Friday, July 21, 2017
I'm so tired of all of it!
Think about my last post. He dropped his concentrated humbling by 75%. i should have anticipated problems.
Highs. Lows. Rollercoaster emotions. Outbursts. Sleeping. We've had it all these past few weeks.
Today he got physical in his rage. He grabbed me. Tried to prevent me from going through a door. After he calmed down I explained that was a red line for me. I explained that he will never touch me again when he is angry. And if a single bruise appears, I will report this incident to the police.
He wants me to sell the house. I won't. He wants to separate which is fine with me, but he has to be the one who leaves.
I'm pretty sure he will apologize in a couple of days as usual, but if he doesn't, I'm fine with that.
Something pretty much died today when he grabbed me. We will see if we can recover from this one, but the man seriously needs help.

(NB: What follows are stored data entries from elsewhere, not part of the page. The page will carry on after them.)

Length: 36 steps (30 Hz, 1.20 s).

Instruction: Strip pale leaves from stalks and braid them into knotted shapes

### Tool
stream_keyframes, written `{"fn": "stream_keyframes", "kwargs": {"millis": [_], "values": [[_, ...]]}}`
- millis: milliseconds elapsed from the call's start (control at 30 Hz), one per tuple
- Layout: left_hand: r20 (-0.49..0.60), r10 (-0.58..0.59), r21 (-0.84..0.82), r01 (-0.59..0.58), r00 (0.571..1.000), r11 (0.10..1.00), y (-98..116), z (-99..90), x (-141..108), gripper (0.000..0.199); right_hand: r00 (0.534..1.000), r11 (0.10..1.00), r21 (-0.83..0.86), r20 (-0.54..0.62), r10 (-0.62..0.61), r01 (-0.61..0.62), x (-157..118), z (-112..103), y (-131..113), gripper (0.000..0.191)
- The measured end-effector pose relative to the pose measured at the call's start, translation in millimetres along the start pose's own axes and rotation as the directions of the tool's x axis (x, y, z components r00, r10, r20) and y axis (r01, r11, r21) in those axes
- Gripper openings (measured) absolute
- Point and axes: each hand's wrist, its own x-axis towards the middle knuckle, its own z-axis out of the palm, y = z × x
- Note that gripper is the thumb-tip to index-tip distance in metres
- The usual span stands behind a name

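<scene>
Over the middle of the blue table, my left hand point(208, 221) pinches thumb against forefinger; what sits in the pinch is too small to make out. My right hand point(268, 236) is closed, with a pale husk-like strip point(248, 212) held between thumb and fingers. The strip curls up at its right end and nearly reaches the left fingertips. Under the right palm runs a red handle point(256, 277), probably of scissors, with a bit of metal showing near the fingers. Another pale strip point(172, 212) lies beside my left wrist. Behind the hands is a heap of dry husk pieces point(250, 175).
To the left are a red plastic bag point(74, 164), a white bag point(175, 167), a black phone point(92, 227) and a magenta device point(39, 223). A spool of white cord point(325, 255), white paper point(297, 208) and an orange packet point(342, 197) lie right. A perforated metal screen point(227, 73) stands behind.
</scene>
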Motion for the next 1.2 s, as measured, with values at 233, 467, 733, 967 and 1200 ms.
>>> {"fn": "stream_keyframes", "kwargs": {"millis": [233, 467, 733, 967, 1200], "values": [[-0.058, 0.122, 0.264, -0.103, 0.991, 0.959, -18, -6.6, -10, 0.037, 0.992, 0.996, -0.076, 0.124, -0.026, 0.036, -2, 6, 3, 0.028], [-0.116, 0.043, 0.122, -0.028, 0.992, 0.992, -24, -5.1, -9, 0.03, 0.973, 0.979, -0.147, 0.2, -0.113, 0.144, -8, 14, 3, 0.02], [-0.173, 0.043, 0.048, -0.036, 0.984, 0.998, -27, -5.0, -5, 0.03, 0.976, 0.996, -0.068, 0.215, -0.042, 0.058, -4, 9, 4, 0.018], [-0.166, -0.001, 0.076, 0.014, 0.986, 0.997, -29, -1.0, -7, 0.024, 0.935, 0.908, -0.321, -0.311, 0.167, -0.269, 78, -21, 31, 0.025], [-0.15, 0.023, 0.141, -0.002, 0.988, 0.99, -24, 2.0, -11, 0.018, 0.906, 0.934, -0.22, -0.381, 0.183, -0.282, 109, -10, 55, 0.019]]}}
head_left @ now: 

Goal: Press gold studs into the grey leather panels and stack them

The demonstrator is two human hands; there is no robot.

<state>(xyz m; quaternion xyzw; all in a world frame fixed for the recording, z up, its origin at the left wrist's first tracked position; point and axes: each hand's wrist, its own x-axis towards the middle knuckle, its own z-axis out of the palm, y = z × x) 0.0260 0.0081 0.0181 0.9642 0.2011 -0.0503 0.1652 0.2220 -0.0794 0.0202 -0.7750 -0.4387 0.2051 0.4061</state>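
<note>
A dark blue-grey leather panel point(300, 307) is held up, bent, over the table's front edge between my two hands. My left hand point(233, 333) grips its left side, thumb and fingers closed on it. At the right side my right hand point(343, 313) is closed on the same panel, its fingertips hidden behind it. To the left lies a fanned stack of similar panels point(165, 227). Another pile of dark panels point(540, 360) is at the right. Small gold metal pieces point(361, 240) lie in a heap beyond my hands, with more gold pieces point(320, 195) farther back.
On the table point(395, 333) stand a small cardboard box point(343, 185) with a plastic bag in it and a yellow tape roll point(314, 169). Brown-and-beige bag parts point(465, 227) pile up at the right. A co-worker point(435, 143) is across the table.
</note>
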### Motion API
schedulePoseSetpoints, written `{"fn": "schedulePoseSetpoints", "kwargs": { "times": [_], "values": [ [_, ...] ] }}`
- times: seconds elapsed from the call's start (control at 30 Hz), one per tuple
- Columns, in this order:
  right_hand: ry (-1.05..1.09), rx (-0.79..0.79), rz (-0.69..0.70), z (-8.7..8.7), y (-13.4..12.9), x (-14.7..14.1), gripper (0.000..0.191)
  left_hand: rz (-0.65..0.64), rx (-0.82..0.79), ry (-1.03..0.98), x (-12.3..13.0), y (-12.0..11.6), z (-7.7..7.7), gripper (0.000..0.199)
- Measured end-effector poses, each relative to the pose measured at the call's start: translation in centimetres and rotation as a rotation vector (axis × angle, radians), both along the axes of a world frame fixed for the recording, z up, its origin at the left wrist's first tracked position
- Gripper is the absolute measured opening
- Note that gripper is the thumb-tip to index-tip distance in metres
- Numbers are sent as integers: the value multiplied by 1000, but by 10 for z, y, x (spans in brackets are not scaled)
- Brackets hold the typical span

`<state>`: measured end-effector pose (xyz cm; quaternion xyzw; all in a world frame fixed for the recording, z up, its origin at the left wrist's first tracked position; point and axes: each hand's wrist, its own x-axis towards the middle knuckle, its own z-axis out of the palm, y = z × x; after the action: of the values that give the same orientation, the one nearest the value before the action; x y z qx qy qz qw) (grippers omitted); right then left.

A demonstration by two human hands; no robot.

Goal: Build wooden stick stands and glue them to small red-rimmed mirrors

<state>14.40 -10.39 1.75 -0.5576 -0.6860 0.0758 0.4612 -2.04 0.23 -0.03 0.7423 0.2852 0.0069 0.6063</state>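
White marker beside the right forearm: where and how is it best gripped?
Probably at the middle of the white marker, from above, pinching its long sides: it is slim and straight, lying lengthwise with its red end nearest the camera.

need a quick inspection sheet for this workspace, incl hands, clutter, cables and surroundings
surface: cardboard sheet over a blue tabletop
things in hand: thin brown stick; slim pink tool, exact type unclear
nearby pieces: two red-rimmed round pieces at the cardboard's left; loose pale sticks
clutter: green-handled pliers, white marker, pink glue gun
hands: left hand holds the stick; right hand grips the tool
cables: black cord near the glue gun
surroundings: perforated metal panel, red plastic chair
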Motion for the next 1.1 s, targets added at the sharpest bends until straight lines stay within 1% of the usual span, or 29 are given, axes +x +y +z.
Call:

And I have to ask myself if he was loaded on marijuana. He is a serious user and I don't think that helps a thing when his insulin gets so out of whack.
He is not well. He is so angry. Nothing makes him happy. And I know he physically hurts and constant pain can make you crazy. What he has to understand is that he cannot take it out on me.
I left and went to my sisters for a few hours. Gave him time to cool down. I will give this a couple of days and see if he's serious about leaving, but there's going to be an understanding that threats and anything physical are off the table. Just not allowed ever under any circumstance.
We just found out that my brother-in-law has lung cancer and may not have a year left. I really don't know what triggered today's outburst but it always seems to happen when I least expect it and I'm so tired of it. At least give me some hint that an explosions about to happen!!!